Why traditional planning tools fall short
Today’s ERP systems and classical supply chain APS tools were primarily designed for high-volume, production-line-oriented manufacturing. They typically focus on fungible products, interchangeable resources, and buffer inventories, all of which differ fundamentally from the operational reality of advanced therapies.
In CGT manufacturing, each patient treatment represents its own unique supply chain, with specific clinical timings, resource requirements, and operational constraints. Without tools explicitly designed for patient-centric planning, organizations find themselves relying heavily on manual adjustments, last-minute rescheduling, and reactive operational management.
Managing external impacts on the CGT facility: small batches, high stakes
Cell and gene therapy manufacturing resembles a specialized laboratory more than a pharmaceutical factory. Facilities juggle autologous batches for individual patients, allogeneic lots for multiple recipients, revalidation runs, and unexpected recovery batches, all simultaneously. Each batch has distinct materials, labor profiles, and time-sensitive requirements.
Scheduling at CGT facilities involves different constraints compared to traditional manufacturing – primarily focused on competences, specialized equipment use, and detailed patient-specific timings. A single disruption, such as a delayed viral vector or equipment failure, can significantly impact scheduling, straining already limited resources. Traditional planning solutions simply aren’t built around these specific, detailed constraints.
The new planning paradigm: integrating around the patient
Successfully managing CGT complexity requires rethinking how planning is conducted. Rather than starting with generic production schedules, planning must originate from individual patient orders. This patient-focused model maps backward from specific treatment needs, integrating forecasting, scheduling, and operational execution into a single, coordinated system.

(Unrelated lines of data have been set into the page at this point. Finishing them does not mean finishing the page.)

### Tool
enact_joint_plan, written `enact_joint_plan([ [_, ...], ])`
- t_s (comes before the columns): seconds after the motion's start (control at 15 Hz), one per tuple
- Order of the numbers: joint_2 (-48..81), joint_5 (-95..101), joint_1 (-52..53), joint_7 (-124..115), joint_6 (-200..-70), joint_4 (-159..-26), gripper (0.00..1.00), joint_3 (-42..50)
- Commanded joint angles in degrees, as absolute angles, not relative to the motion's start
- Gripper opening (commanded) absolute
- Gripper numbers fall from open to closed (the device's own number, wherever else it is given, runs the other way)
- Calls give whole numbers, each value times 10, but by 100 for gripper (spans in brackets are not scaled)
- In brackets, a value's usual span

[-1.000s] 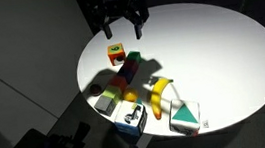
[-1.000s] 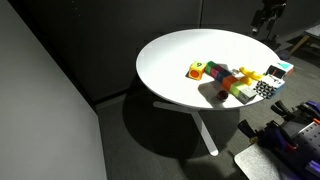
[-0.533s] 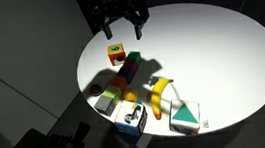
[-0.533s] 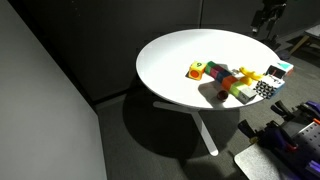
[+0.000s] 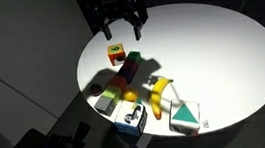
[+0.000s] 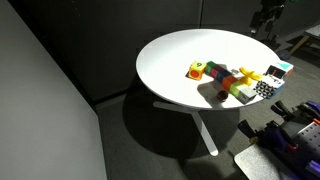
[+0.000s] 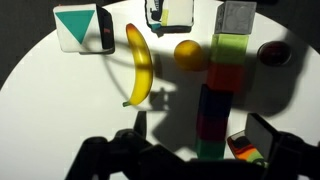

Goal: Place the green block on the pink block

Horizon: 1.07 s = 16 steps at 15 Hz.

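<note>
Air is all the gripper has in it: the fingers stand wide apart, and it hangs above the round white table near the 11 o'clock rim as an exterior view frames it. Nothing has been picked up yet, so I judge the step in hand to be the reach for the green block.

From the wrist view, that block looks to sit at the near end of a row of cubes, at about 5 o'clock in the frame, dim in the gripper's shadow and partly cut off by the bottom edge. The pink block touches it on its 12 o'clock side, with a red cube farther up the row. An orange cube stands just beside the green one at 3 o'clock; I cannot tell whether there is a gap.

To do this well, I would set the fingers across the row, so they drop on the green block's 3 and 9 o'clock faces. Take care that the 3 o'clock finger slips in without knocking the orange cube. Come straight down, close gently, then lift clear before shifting toward 12 o'clock over the pink.

As for writing, the white box bears a green triangle and a dark side panel, but nothing on it is legible.
</note>
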State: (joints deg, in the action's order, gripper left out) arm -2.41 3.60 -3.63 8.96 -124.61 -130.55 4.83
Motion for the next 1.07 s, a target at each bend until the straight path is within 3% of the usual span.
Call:
enact_joint_plan([
  [0.0,0,32,-33,86,-1249,-1280,100,40],
  [1.0,177,42,-9,31,-1274,-1149,100,18],
])
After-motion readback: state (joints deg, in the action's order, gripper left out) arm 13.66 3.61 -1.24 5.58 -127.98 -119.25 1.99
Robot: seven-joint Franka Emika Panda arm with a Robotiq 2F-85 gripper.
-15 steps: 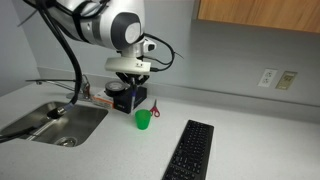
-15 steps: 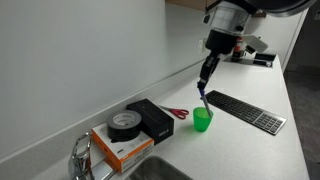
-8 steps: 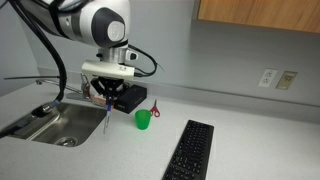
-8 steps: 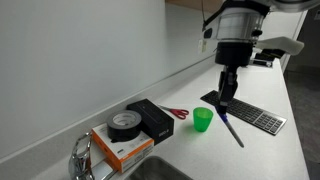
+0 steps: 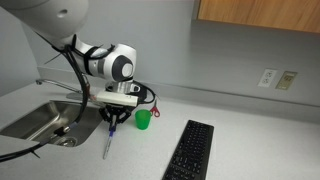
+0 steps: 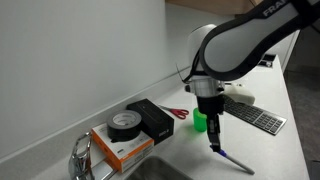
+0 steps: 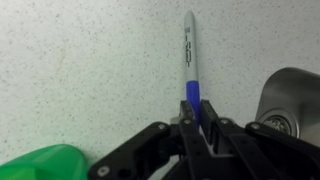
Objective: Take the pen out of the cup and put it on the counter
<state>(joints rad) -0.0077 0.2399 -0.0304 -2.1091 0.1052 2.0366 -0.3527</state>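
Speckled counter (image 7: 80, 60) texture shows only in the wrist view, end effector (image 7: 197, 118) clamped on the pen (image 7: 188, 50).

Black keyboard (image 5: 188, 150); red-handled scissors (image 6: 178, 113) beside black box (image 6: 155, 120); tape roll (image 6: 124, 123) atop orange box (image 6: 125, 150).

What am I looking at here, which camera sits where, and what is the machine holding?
This is a single robot arm with a two-fingered claw at its end. Two pictures come from cameras standing outside the robot. The third comes from a camera on its wrist, looking along the claw. The claw is shut on the pen, held slanted low over the counter; whether the tip touches, I cannot tell. Nearby are the green cup, a black keyboard and a steel sink. An exterior view also shows red-handled scissors and a roll of tape on a box.
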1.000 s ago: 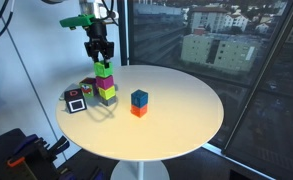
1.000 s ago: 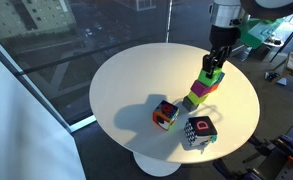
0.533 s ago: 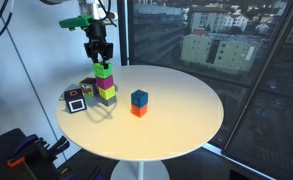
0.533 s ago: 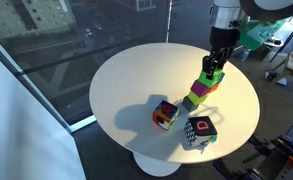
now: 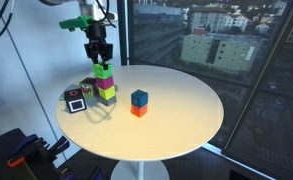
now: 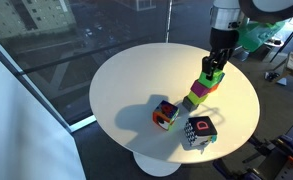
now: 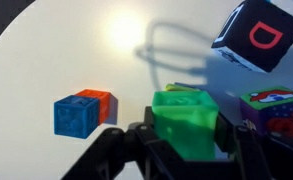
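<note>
A stack of coloured cubes stands near the edge of a round white table (image 5: 181,125) (image 6: 126,75). A green cube (image 5: 104,71) (image 6: 214,72) tops it, with magenta, lime and darker cubes below. My gripper (image 5: 100,60) (image 6: 217,63) reaches straight down over the stack, and its fingers flank the green cube. In the wrist view the green cube (image 7: 186,122) fills the space between the gripper's black fingers (image 7: 184,140), and the rest of the stack is hidden under it.
A blue-and-orange block (image 5: 138,102) (image 6: 165,114) (image 7: 84,112) sits toward the table's middle. A black-and-white cube with a red symbol (image 5: 76,100) (image 6: 200,131) (image 7: 256,35) lies beside the stack. A purple pictured cube (image 7: 277,110) shows at the right of the wrist view. Windows surround the table.
</note>
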Available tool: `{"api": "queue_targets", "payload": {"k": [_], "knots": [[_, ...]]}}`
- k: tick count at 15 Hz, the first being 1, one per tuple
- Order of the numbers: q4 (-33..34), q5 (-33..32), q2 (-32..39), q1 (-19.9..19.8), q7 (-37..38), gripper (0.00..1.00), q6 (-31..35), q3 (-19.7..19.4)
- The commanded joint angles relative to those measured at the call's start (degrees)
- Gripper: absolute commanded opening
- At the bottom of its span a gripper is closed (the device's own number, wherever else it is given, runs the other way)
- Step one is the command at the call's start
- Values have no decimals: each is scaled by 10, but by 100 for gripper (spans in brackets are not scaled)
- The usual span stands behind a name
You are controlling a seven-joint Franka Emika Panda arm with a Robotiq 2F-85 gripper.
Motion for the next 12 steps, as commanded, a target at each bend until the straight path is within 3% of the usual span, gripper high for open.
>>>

As highlighted at LogiPharma 2025, solutions like Bluecrux’s Binocs™ and OMP’s Unison Planning™ exemplify this integrated approach. More than a simple collaboration between technology vendors, these products are available out-of-the-box as a fully-integrated solution that combines and connects manufacturing and quality planning systems. This allows CGT treatment providers to achieve seamless patient integration and address complex constraints (such as specialized competencies, shared cleanroom resources, and strict clinical deadlines) through real-time visibility, predictive scheduling, and dynamic adjustment capabilities.
Even beyond advanced therapies, such an integrated technological approach allows traditional pharmaceutical and biotech companies to adopt a more patient-centric planning paradigm that ultimately contributes to greater value generation across the entire end-to-end supply chain.
Resetting supply chains for reliability
By necessity, the transition to integrated planning systems represents a significant opportunity for enhanced operational efficiency. More efficient scheduling of CGT therapies can substantially increase resource utilization and reduce the cost per patient, making therapies for rare diseases more viable and accessible, ultimately benefiting a broader patient population and facilitating the transformation of traditional supply chains into true value chains.
At LogiPharma 2025, the industry’s leading planners recognized the urgency of moving beyond traditional approaches, emphasizing investment in new solutions capable of effectively integrating end-to-end processes, thereby transforming complexity into a competitive advantage.